▸ **Exercise description**
Lines from the start of the data through the line containing "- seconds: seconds" must be given again exactly. Leave the others out.

───

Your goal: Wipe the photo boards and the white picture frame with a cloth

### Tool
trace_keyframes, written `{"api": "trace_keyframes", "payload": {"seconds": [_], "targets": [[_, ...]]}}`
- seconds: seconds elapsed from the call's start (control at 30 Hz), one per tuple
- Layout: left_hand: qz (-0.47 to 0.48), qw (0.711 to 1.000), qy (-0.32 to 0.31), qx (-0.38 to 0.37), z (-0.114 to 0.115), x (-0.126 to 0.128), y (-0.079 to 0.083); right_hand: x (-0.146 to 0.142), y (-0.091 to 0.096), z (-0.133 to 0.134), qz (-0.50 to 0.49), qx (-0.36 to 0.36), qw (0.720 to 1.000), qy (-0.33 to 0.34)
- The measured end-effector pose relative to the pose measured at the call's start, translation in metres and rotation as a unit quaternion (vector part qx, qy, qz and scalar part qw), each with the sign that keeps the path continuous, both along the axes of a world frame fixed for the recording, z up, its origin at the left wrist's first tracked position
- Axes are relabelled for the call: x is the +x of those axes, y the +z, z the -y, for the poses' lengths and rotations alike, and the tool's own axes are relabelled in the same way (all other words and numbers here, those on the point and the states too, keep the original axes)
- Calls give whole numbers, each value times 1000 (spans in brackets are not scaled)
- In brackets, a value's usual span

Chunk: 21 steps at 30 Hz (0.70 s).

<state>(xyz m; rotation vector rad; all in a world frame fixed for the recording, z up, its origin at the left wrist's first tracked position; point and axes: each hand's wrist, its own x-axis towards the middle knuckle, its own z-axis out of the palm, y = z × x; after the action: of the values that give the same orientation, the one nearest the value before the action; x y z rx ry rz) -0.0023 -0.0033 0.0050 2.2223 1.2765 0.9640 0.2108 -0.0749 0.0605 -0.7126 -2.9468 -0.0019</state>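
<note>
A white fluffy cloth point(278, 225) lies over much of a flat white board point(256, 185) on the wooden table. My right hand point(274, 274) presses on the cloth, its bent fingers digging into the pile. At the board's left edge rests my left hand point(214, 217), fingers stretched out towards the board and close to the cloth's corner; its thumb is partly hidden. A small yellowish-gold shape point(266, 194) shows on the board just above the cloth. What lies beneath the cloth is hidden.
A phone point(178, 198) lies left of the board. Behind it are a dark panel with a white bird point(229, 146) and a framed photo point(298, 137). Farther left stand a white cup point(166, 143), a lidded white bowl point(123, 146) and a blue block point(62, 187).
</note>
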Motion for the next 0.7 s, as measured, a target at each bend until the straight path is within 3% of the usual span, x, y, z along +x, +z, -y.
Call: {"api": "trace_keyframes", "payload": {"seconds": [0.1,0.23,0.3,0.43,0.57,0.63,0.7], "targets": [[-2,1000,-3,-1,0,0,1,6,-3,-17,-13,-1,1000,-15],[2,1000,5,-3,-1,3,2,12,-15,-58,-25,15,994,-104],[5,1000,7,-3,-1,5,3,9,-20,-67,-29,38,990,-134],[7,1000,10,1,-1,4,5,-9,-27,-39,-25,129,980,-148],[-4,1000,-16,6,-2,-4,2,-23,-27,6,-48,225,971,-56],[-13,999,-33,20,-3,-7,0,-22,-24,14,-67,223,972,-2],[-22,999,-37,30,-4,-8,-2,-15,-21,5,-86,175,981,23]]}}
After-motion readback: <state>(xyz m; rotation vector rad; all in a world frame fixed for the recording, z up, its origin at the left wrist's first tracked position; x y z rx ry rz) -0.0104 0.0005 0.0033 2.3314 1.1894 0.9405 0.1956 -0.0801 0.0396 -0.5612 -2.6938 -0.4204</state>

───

▸ **Response for this exercise**
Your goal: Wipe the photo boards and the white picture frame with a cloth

### Tool
trace_keyframes, written `{"api": "trace_keyframes", "payload": {"seconds": [_], "targets": [[_, ...]]}}`
- seconds: seconds elapsed from the call's start (control at 30 Hz), one per tuple

No more work is needed for this exercise.